Bajo este prisma, la chocante escenografía que se despliega en torno a Jásna Gora obtiene todo su significado. Prácticas que a veces nos retrotraen a un pasado reciente que consideraríamos obsoleto, pero que aquí siguen tan presentes como el primer día. Los jóvenes vienen por la avenida en grupos de cientos, haciendo corros, cantando pegadizas aleluyas y bailando, todo ello animado por extenuados curas y monjas remangados para la faena. Como contrapunto, cariacontecidos orantes arrodillados al margen de tanta bulla, y otras personas que, simplemente desconectadas de lo sagrado y lo mundano, sestean sobre la hierba.

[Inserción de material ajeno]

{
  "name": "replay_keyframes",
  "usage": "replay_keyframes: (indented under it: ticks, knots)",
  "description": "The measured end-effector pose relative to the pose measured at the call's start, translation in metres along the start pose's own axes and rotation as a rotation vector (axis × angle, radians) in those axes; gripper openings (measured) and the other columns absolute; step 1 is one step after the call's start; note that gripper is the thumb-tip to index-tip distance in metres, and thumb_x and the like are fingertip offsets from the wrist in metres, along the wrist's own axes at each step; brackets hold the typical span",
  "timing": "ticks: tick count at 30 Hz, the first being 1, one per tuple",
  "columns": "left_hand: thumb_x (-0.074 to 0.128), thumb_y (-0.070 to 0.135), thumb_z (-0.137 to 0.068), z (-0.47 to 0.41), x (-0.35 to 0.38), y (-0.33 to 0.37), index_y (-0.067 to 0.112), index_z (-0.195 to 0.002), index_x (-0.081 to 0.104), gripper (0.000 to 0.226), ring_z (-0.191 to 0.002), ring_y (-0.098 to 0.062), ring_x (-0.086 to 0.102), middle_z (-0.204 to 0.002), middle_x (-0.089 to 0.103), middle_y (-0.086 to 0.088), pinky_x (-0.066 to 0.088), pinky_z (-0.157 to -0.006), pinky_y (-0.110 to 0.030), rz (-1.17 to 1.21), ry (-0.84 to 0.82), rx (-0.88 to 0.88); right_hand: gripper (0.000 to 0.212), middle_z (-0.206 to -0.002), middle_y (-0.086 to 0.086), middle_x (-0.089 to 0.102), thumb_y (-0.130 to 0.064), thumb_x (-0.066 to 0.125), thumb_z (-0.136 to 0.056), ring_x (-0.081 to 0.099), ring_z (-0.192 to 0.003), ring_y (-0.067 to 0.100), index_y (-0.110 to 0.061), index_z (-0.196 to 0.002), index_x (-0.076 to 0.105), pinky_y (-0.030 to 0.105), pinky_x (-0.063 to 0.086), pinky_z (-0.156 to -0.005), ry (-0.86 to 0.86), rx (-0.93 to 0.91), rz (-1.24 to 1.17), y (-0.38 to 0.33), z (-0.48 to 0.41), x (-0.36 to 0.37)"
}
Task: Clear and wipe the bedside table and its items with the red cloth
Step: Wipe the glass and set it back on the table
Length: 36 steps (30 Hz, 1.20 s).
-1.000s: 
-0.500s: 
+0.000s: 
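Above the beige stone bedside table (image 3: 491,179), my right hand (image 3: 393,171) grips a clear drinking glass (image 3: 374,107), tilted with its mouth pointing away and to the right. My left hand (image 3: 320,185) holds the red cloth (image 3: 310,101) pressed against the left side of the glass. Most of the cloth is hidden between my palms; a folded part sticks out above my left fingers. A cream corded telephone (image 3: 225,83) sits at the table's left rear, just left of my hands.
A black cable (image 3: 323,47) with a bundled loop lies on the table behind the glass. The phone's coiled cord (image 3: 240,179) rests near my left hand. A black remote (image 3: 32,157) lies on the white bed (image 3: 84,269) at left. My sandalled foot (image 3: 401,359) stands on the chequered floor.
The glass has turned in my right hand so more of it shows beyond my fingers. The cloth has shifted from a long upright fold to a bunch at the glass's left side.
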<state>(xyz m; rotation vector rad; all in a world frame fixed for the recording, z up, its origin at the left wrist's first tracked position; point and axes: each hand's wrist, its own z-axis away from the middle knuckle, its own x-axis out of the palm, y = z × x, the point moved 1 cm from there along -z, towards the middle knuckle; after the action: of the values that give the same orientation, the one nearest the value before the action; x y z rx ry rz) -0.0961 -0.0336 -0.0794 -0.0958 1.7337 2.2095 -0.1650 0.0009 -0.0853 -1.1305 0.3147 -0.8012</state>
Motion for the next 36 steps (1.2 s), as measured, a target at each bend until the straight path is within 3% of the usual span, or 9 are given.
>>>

     A modo de mantra, una retahíla constante de plegarias es recitada por megafonía, apoderándose del ambiente como un rumor monótono que anula cualquier resquicio de silencio. Pasan las horas, y la llegada constante de peregrinos no cesa en el interior de Jásna Gora. Los monjes paulinos sacuden los hisopos sobre la concurrencia o bendicen mecánicamente sus fetiches religiosos. Otros redactan sus peticiones en pequeños trozos de papel, ocultando la escritura de las miradas, celosos de su privacidad.

     Con paciencia infinita, los devotos aguardan su ansiado encuentro con la Virgen, la protectora Madonna que en el siglo XVII salvaguardó el templo del asedio sueco, y en cuya mejilla aún pueden apreciarse las cicatrices infligidas por la espada de un husita. Ofrendas de todas clases jalonan los rincones, una de ellas muy especial: la prenda que llevaba Juan Pablo II en el momento de su atentado. Los frescos, los rosarios, las estampas, una pared tapizada de muletas, dan testimonio de la fe incondicional que el pueblo polaco tiene depositada en su Virgen.

     Las jornadas se suceden. Pero, con el día de la Asunción, llega también el momento de mayor éxtasis. Avanzada la mañana, bajo un océano de paraguas, una mezcla de exaltación y agotamiento se apodera de la gente. Bajo los traslúcidos impermeables, unos rezan y otros simplemente duermen.